By  Aug 15, 2017
cosmopolitan.com
Photography by Andreea Radutoiu
“I thought clothing would take away from what I was trying to capture.”

Ballet dancer Marjorie Goodson can nail a split, hold an arabesque on the tip of her pointe shoes, and practically kick her heels to her head while leaping into the air. But there’s one thing that sets her apart from a majority of the dancers you see onstage (and on Instagram): She’s 54 years old.

Goodson, a School of American Ballet- and Hartford Ballet School-trained dancer, started at 6 years old and danced almost daily for nearly 17 years. But by 1986, her passion took a backseat to work (she appeared on the game show Classic Concentration with Alex Trebek) and then parenting her daughter, Hannah. It wasn’t until she sent Hannah off to college in 2011 that she turned her focus back to dance. Goodson joined the Westside Ballet Academy in Los Angeles, logging 15-plus hours a week in the studio, and, toward the end of her 2 1/2 years there, she helped back a dance company founded one of her teachers. Once that was off the ground at the end of 2013, she had her aha moment.

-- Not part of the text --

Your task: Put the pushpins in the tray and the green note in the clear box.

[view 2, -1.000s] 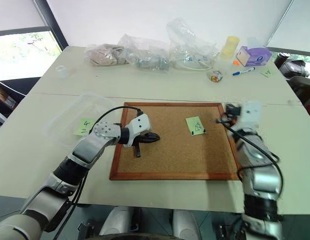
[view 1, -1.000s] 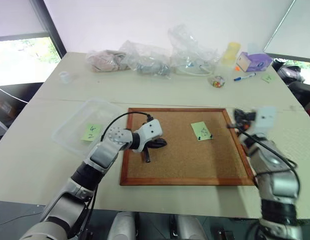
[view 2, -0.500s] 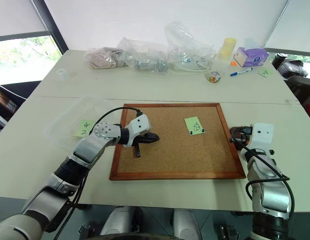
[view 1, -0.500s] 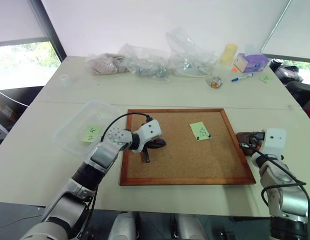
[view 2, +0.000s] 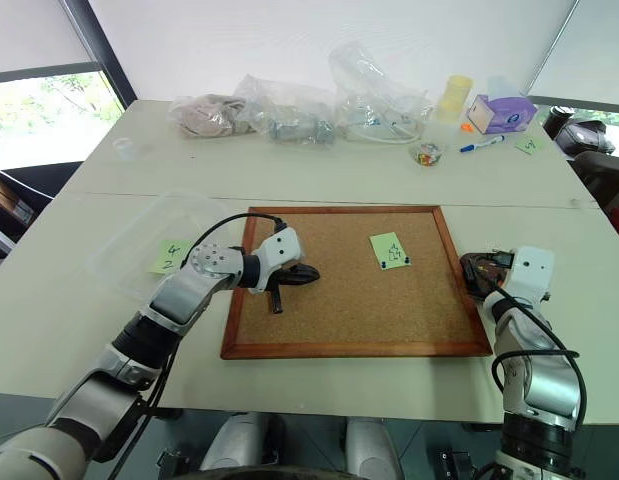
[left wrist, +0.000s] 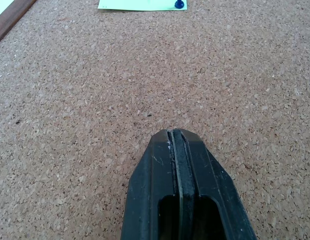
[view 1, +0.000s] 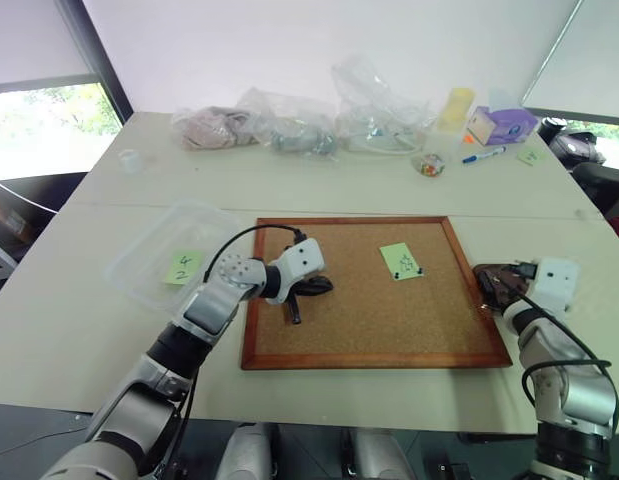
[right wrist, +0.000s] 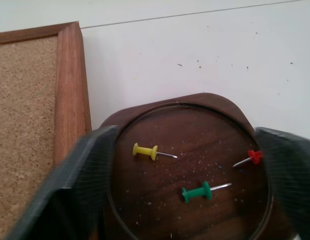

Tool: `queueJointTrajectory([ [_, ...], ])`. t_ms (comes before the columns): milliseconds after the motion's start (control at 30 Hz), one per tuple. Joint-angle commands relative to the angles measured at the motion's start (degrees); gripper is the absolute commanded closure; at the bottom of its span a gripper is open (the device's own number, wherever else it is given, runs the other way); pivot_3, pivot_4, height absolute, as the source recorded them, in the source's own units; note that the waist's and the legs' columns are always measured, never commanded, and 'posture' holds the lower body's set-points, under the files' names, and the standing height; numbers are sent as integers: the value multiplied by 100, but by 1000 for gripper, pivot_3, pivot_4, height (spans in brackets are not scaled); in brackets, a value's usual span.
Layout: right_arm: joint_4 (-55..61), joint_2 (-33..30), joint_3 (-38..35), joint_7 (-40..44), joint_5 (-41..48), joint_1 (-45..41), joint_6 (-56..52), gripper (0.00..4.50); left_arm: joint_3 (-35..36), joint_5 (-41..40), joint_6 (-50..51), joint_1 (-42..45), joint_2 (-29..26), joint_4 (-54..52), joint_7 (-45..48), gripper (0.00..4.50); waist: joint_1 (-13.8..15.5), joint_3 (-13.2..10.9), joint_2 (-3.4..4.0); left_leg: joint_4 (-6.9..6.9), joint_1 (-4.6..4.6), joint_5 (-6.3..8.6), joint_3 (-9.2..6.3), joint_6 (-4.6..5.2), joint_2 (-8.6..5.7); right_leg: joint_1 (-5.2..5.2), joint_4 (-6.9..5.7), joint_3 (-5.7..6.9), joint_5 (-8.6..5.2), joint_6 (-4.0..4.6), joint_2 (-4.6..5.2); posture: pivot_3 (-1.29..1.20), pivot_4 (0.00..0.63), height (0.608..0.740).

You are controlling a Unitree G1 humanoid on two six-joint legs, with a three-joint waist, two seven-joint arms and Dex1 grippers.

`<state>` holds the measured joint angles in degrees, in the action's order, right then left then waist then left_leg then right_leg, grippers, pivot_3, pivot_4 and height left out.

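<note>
Yellow (right wrist: 144,150), green (right wrist: 197,192) and red (right wrist: 254,156) pushpins lie loose in the dark brown tray (right wrist: 205,107), which sits just right of the corkboard. My right gripper (right wrist: 185,137) hovers over the tray (view 1: 481,270), open wide, nothing between its fingers. The green note (view 1: 401,261) is on the corkboard's right half, held by dark pushpins (view 1: 414,271) at its lower edge. My left gripper (view 1: 324,286) rests shut and empty on the cork, left of the note (left wrist: 139,4). The clear box (view 1: 149,250) stands left of the board, holding a green note marked "4 2" (view 1: 183,267).
The wooden-framed corkboard (view 1: 374,320) fills the table's centre. Along the far edge lie clear plastic bags (view 1: 299,125), a yellow cup (view 1: 459,105), a purple box (view 1: 504,125), a blue marker (view 1: 486,155) and a small jar (view 1: 427,165). A small white cup (view 1: 129,158) stands far left.
My right arm has come down over the tray and its fingers have spread from shut to wide open. The left arm has stayed where it was.
</note>
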<state>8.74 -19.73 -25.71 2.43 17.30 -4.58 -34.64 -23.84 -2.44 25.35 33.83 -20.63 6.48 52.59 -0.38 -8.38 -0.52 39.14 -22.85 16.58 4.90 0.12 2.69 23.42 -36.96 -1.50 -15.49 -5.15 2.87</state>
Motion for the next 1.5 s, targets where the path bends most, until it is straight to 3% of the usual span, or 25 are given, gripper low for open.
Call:
queueJointTrajectory([
  [33,365,27,-244,-27,141,-30,163,29,-137,168,33,-49,48,143,-58,4500,-1,0,0,0,0,0,0,0,0,0,0,0,0,0,0,0,150,738],
  [267,962,66,-380,171,498,-77,523,29,-125,160,130,-138,-27,16,5,4500,-9,0,0,-1,0,0,0,0,0,0,1,0,0,0,2,0,150,738],
  [467,1584,-317,808,1226,449,445,443,29,-113,174,-11,-384,-610,-199,411,4500,-97,-1,-11,-22,6,3,0,4,8,4,3,0,-1,1,-5,0,150,738],
  [700,1096,-124,1652,1485,246,240,579,29,-49,185,-214,-252,-723,51,528,4500,-207,-2,-13,-58,40,5,-4,7,16,3,-3,-2,-15,28,-21,0,150,738],
  [1000,283,91,1783,1492,58,-126,920,29,-42,183,-165,-238,-543,25,416,4500,-175,-3,-16,-60,40,5,-1,7,11,2,-1,-4,-15,28,-17,0,150,738],
  [1100,186,88,1827,1526,26,-148,940,894,-54,188,-149,-294,-542,-31,415,4500,-168,-3,-17,-60,39,5,-1,7,11,2,0,-4,-15,27,-15,0,150,738],
  [1267,99,98,1845,1589,17,-116,938,3609,-49,197,-150,-286,-524,-9,392,4500,-168,-3,-17,-60,39,5,-1,7,11,2,0,-4,-15,27,-14,0,150,738],
  [1333,189,122,1826,1596,56,-49,919,4437,-41,208,-173,-267,-524,32,381,4500,-164,-3,-17,-60,39,5,-1,7,11,2,0,-4,-15,28,-13,0,150,738],
  [1500,397,181,1752,1553,78,105,1058,4437,-70,243,-222,-263,-532,93,377,4500,-147,-3,-17,-60,39,5,-1,7,10,2,1,-4,-15,28,-11,0,150,738],
])
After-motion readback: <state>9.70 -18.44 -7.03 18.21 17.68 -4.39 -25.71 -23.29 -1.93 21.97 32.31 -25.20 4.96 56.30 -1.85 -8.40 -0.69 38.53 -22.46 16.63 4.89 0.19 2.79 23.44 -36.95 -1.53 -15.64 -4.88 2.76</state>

“I was always pushing other people’s dreams,” she says. “It never occurred to me that I could be front and center selling my own art.” The idea for MG — a book of photos celebrating her passion for dance — was born in February 2014.

For the next 3 1/2 years, Goodson trained diligently: She practiced jazz, a discipline she had started in college, dancing up to four times a week (a knee injury made ballet difficult); worked with a trainer three days a week; and did Pilates four days a week to build strength. The result is part of the intrigue of her book: “The dynamic in MG is the juxtaposition of my age versus the shape that I’m in. It suggests that it doesn’t have to all go downhill after 20. I love that.”

Dance, and especially ballet, is in an industry that typically favors youth. What made you decide to publish a photo book about dance at age 54?

We, as a society, set boundaries based on age — like, ‘you can’t do that at this age’ — and I like to break those boundaries. When I turned 50, I felt an urgency to do something that really empowered me. You don’t have forever. People would say to me, ‘Welcome to the club! You’re going to get those retirement letters!’ And I was like, Uh, the hell I am. Watch me. It was taking the rule book and throwing it out the window.

Now, unlike a 20-year-old, I’ve got experience. I bring a certain sophistication to my dancing because I’ve been doing it for so long. And there’s a wisdom that I carry, a gritty, edgy part of me that only time can give you. And I relish that.

Although there are things I could do when I was younger that I can’t do now — I’m constantly in pain now, whereas I used to be able to dance all day — I don’t think I could have done this book when I was younger due to the fear of not being good enough.

I think the book is a message for woman of all ages to embrace your fear, embrace the doubt because if you’re waiting for the happy fairy and the motivational fairy to come down and sprinkle dust in your eyes, it’s never happening.

There’s definitely a gritty, edgy element to the photos in MG. Was that a conscious decision on your part?

I didn’t want it to look like I was trying to recapture my youth. It was never about that; it was really about empowering the person who I am today. I wanted it to look sensual and earthy and strong, not sexy or flirtatious or cutesy. In the very beginning, I didn’t even want my face in it. It was really about what I call the “body physical,” the muscles, the tone.

You’re nude or partially nude in many of the pictures. A lot of them are, frankly, pretty sexy. Did you feel that way when you were shooting?

It might come across as sexy, but from my standpoint, what I was trying to create had nothing to do with sexy. When I was posing for the photos, I was just thinking of the physicality of it, about how I could create the most interesting shapes with my body.

For me, it’s about the intention. I was trying to capture the body physical and I thought a lot of clothing would take away from that. I never felt shameful or naughty or inappropriate.

I absolutely don’t consider myself sexy. Almost the opposite. I feel that I have a responsibility to my body, as a vessel, to create art and to see how much I can physically do with it.

You shot some of these images in public. Did you get any crazy responses?

The only time it wasn’t just me and the crew on set was when we were at the beach.

We tried to find a private area, but eventually people started coming by and staring at me. I was wearing pasties and a thong getting my body painted in silver, when this older couple drove by. All of a sudden, the car turned around and passed us again, this time veeery slowly. I think they were just like, What is going on here?!

How did these photos make you feel about your body?

I mean, I still can’t believe I’m in the best shape of my life now. I love the notion that I’m still capable of doing what I love. And I think the photos in this book have really captured that energy.